**Exercise directions**
All lines below between the line with "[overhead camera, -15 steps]" and the line with "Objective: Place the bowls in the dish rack", including both, must be copied exactly, and the pictures must be omitted.
[Opening Records shown section]
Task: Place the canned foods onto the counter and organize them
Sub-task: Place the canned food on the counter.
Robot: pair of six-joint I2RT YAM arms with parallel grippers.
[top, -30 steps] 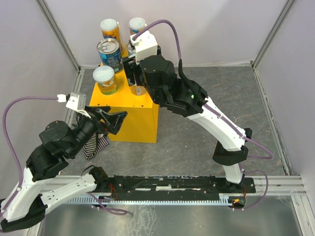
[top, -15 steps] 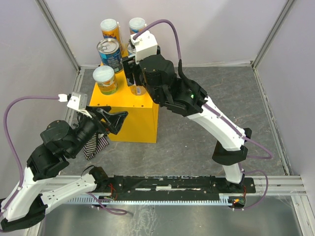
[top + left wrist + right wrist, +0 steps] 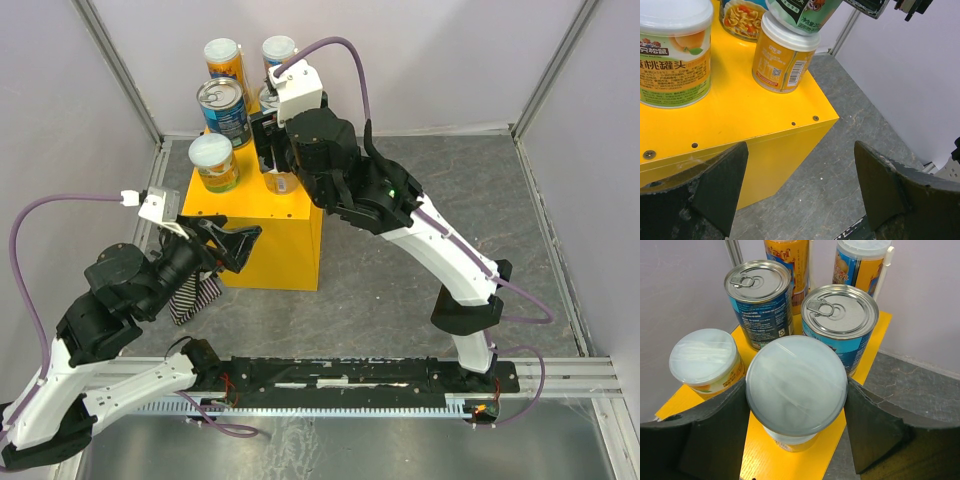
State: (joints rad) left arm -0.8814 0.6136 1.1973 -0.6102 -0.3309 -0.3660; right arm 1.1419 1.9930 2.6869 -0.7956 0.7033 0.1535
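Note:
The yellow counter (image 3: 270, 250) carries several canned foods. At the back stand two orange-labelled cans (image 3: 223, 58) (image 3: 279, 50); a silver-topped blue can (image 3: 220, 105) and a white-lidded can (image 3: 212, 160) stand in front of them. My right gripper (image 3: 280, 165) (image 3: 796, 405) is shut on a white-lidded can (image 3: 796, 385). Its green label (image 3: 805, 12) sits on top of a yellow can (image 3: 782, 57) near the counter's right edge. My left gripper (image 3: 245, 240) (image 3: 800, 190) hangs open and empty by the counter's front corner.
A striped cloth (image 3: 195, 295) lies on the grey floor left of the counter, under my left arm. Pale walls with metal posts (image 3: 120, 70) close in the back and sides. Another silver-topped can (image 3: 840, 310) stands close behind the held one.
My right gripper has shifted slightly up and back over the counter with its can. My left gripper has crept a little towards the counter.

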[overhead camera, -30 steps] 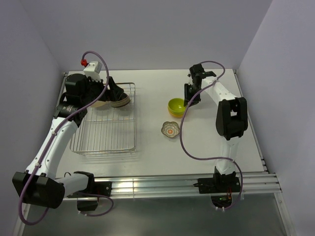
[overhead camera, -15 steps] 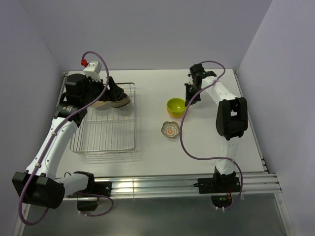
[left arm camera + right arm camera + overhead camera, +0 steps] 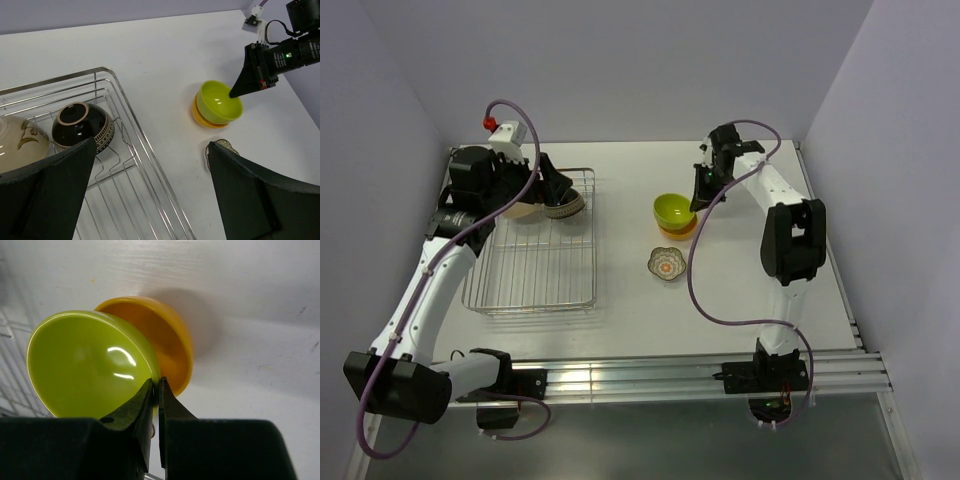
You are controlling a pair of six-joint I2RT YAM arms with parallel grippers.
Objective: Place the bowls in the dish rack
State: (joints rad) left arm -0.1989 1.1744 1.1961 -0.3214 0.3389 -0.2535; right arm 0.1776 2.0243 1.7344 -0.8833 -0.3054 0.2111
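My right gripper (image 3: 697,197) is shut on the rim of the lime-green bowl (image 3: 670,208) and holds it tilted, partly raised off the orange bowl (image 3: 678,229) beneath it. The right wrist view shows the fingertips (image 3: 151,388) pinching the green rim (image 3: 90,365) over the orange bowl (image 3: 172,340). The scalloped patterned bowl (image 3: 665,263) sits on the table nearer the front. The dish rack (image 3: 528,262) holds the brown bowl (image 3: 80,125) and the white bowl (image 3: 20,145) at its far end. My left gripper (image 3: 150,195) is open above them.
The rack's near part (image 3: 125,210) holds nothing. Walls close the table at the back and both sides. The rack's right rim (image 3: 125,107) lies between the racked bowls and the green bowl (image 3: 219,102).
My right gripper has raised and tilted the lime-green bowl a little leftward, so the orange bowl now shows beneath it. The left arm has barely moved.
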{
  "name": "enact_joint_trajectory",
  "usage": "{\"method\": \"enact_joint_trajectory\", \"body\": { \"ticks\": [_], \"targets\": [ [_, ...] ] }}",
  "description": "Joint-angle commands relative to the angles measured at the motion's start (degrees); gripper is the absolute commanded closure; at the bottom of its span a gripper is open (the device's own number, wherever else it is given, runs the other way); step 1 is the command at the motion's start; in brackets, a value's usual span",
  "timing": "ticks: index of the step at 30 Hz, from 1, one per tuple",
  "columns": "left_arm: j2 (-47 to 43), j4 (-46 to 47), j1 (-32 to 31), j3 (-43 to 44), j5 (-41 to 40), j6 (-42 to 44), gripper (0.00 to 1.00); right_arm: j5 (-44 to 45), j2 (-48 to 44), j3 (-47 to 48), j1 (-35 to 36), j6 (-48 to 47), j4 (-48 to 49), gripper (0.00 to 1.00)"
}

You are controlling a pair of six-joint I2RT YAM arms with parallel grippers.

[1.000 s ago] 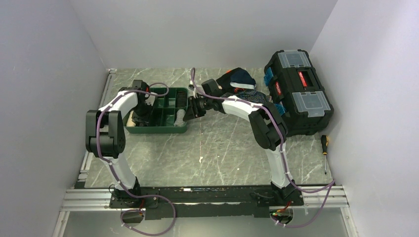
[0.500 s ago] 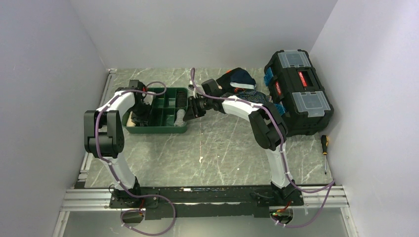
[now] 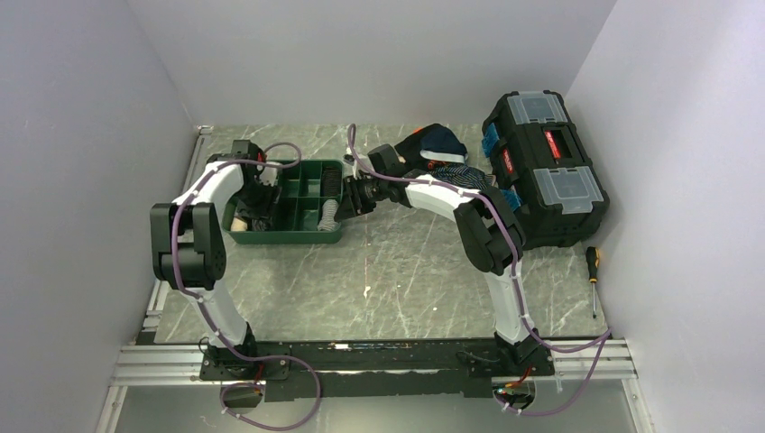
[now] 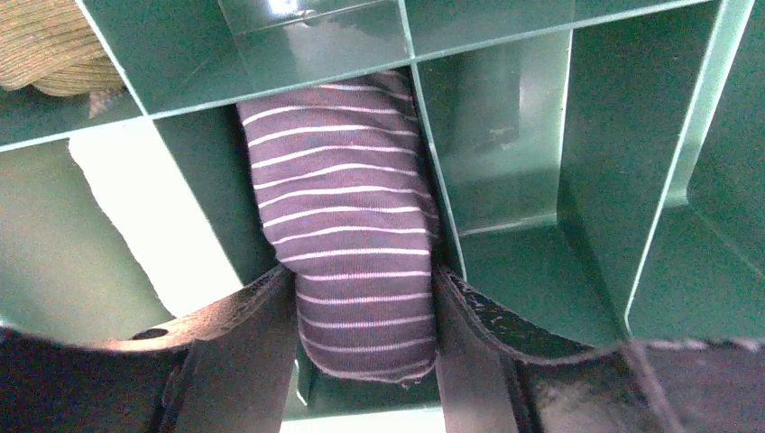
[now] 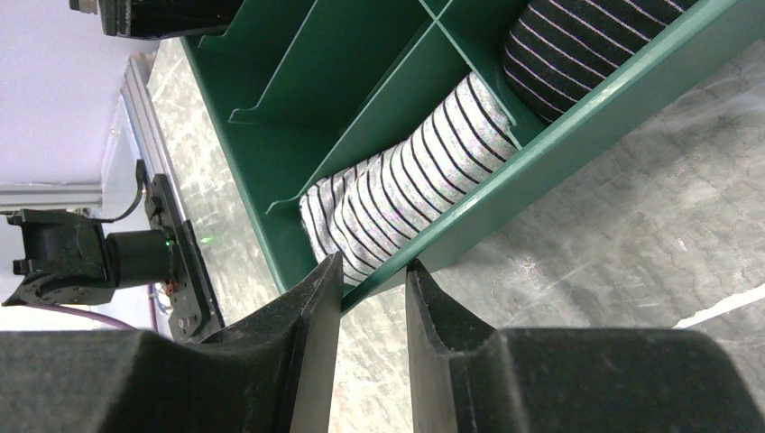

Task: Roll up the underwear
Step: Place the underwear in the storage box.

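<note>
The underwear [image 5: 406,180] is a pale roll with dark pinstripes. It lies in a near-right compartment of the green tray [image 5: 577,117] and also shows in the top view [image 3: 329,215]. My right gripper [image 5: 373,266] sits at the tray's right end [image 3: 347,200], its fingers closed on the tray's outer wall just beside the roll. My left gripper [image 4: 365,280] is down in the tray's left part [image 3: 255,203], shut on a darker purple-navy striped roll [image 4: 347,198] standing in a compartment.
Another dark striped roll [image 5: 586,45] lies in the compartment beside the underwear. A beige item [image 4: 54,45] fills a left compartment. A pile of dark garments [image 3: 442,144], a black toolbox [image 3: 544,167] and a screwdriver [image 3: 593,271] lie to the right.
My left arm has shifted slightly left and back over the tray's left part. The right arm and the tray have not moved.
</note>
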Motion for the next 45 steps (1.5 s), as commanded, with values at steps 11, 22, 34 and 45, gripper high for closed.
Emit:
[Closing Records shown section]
**Answer to this task**
[overhead camera, -15 steps] 
[left arm camera + right arm camera + overhead camera, +0 steps] 
You are controlling a pair of six-joint I2RT YAM arms with parallel grippers.
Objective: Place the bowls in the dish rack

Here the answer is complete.